The Russians arrested Yirmiyahu Grossman, Nachum Spevak, Yasha Lev and attorney Gilgore, and sent them to Russia. A few months later, the Russians sent off a number of people and their families to Russia: Zusha Warshavsky, his children Berl and Yeshayahu Warshavsky and their families; Meshel and Avraham Averbuch, Moshe Gingold, Shepsel Warshavsky, Shlomo Zelig Goldmann, Sender Vinocur, Alter Mazursky, Buder, David Warshavsky and their families. The entire town accompanied them mournfully (the last one, David Warshavsky, and his family were taken away through an error. He was confused with another David Warshavsky, who was deceased.
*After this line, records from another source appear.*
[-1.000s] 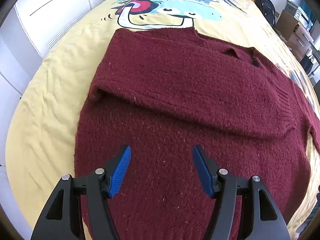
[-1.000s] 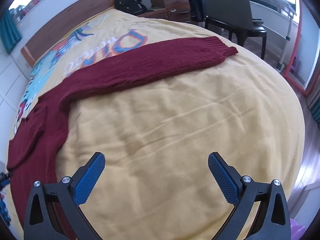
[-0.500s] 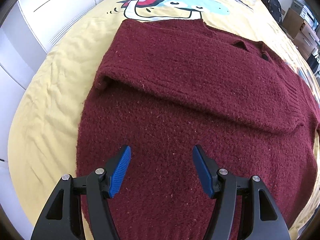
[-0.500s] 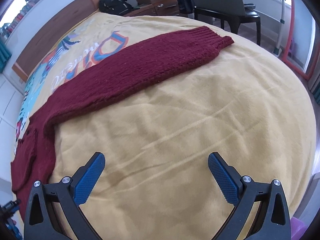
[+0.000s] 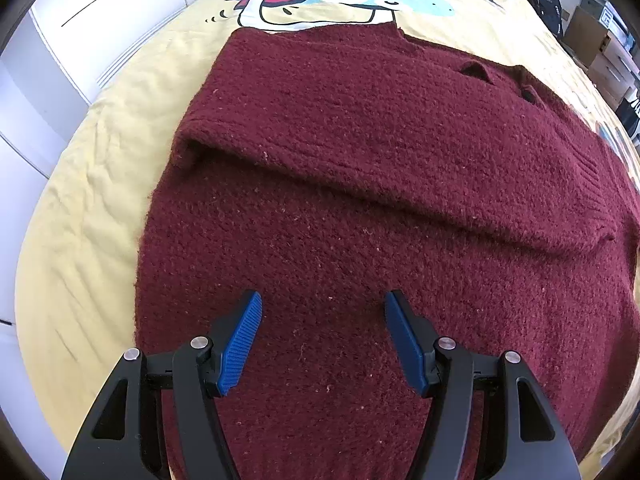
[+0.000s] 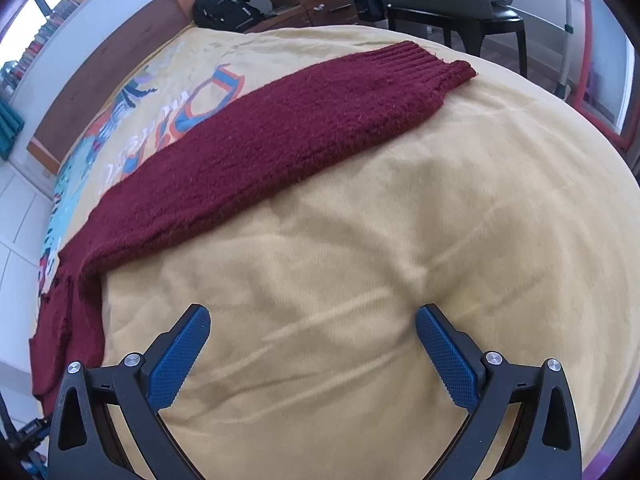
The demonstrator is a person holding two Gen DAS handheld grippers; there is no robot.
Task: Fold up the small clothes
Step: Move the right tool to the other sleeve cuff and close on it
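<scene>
Printed across the yellow bedspread (image 6: 360,264): big cartoon lettering in orange, blue and white, half covered by knitwear and too distorted to read; a cartoon figure in red, white and pale blue at the far end in the left wrist view. No brand tag or label legible on the maroon sweater (image 5: 360,168).

Spread flat on the bedspread, body under the left gripper (image 5: 323,340), one sleeve folded across the chest. Other sleeve (image 6: 280,136) stretched straight out over the lettering, ribbed cuff toward the black chair (image 6: 460,4).

Left gripper: poised low over the sweater's lower body, blue pads apart, nothing between them. Right gripper (image 6: 313,354): hovering above bare bedspread, near the outstretched sleeve but apart from it — jaws wide, empty.

Against the wooden headboard (image 6: 108,60) — a black backpack (image 6: 224,8).
</scene>
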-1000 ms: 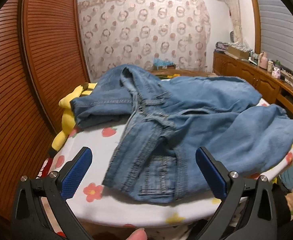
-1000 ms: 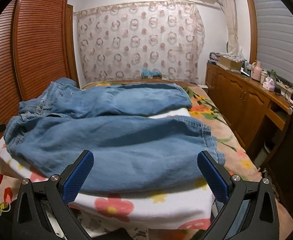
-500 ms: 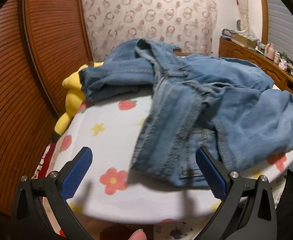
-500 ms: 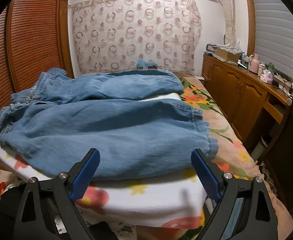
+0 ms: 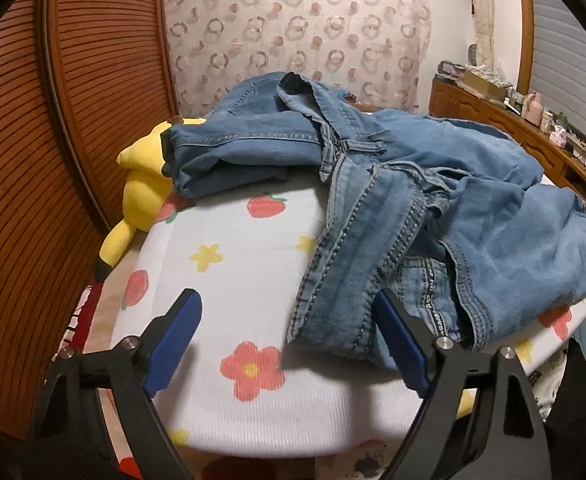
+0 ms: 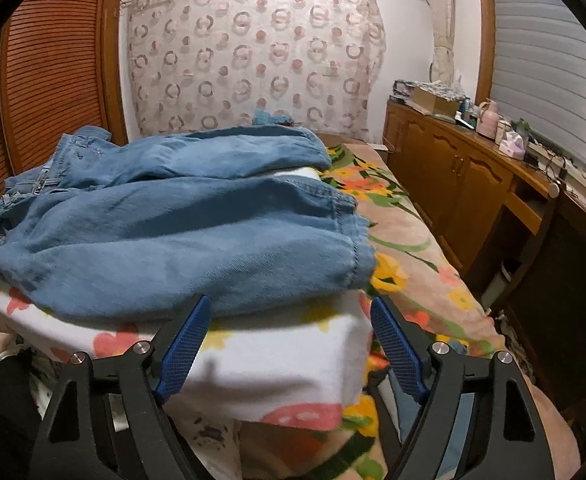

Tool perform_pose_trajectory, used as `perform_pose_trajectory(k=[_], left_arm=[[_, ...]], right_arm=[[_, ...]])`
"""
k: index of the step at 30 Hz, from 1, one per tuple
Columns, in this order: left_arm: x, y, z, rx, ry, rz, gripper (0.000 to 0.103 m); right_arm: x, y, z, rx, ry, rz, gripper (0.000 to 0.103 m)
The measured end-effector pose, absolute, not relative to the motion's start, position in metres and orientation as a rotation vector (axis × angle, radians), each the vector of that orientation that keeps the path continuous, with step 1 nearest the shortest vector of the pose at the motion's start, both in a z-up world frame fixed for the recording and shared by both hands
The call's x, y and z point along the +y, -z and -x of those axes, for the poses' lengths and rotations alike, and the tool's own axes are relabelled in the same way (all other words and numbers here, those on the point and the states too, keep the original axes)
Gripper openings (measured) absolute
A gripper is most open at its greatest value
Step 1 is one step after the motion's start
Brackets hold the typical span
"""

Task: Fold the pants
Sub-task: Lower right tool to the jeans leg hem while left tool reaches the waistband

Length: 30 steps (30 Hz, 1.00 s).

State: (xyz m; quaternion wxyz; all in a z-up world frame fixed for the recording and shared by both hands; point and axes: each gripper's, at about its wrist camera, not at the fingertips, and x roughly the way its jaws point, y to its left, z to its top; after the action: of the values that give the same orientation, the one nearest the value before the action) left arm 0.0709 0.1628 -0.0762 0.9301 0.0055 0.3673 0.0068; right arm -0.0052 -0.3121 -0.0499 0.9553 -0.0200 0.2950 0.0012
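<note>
Blue denim pants (image 5: 433,200) lie crumpled on a white flower-print pad (image 5: 253,264), waistband end toward my left gripper (image 5: 287,320). Its jaws are closing. The waistband corner (image 5: 333,312) lies between the blue pads, and neither pad presses on it. In the right wrist view the two legs (image 6: 181,240) stretch across the pad (image 6: 277,360), with the near leg's hem (image 6: 353,252) at the right. My right gripper (image 6: 289,320) hovers at the near leg's lower edge. Its jaws are closing too, with only the pad's edge between them.
A yellow plush toy (image 5: 145,184) is wedged between the pad and the louvred wooden doors (image 5: 33,160) at the left. The floral bed sheet (image 6: 409,264) runs along the right, beside a wooden sideboard (image 6: 465,184) crowded with small items. A patterned curtain (image 6: 253,60) hangs behind.
The left gripper moved in and down toward the waistband, which now lies between its fingers. Both grippers' jaws narrowed. The right gripper edged closer to the near leg.
</note>
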Motion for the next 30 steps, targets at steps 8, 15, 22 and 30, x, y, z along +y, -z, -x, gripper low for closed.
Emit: perform_pose_trajectory(k=[8,15,22,30], left_arm=[[0.159,0.066,-0.070,0.722,0.010,0.014,0.080],[0.154,0.072,-0.078,0.746,0.029,0.012,0.074],[0.151,0.085,-0.086,0.780,0.051,0.022,0.059],[0.145,0.082,-0.083,0.771,0.090,0.030,0.035]], right_arm=[[-0.316,0.047,0.007,0.625,0.008,0.017,0.077],[-0.323,0.038,-0.006,0.596,-0.010,-0.020,0.072],[-0.328,0.045,-0.022,0.590,0.017,-0.017,0.071],[-0.336,0.052,-0.034,0.632,-0.024,-0.061,0.031]])
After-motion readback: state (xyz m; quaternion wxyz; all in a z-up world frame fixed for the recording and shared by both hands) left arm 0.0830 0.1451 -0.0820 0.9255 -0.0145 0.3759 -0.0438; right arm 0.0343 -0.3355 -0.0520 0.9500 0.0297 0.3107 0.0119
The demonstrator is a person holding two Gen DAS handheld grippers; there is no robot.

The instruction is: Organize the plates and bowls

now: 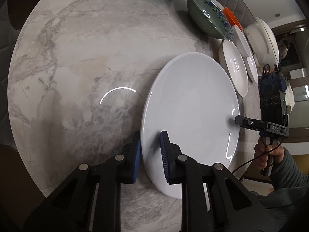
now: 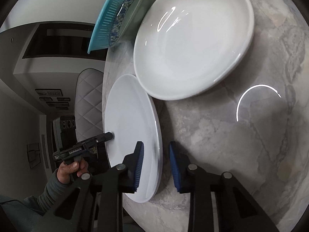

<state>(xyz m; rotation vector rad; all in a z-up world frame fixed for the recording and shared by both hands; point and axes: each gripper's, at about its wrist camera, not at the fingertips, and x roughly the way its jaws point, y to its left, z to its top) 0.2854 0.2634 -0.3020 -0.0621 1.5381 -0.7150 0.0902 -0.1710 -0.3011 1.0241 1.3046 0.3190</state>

The rabbi and businessmen in town testified on behalf of David to the Russians that the person they arrested was not the person they were looking for, so David was eventually allowed to return home).

Germans arrive, Jews are in danger

The aforementioned Jewish families were taken from town to Russia on the Sabbath, and the following day, Sunday, June 22, 1941, the war between the Soviets and the Germans broke out. Three days later, on Wednesday evening, the Germans were already in Drohitchin. The Germans got all the men together at the marketplace. The women and children cried and fainted, thinking that everyone was going to be killed.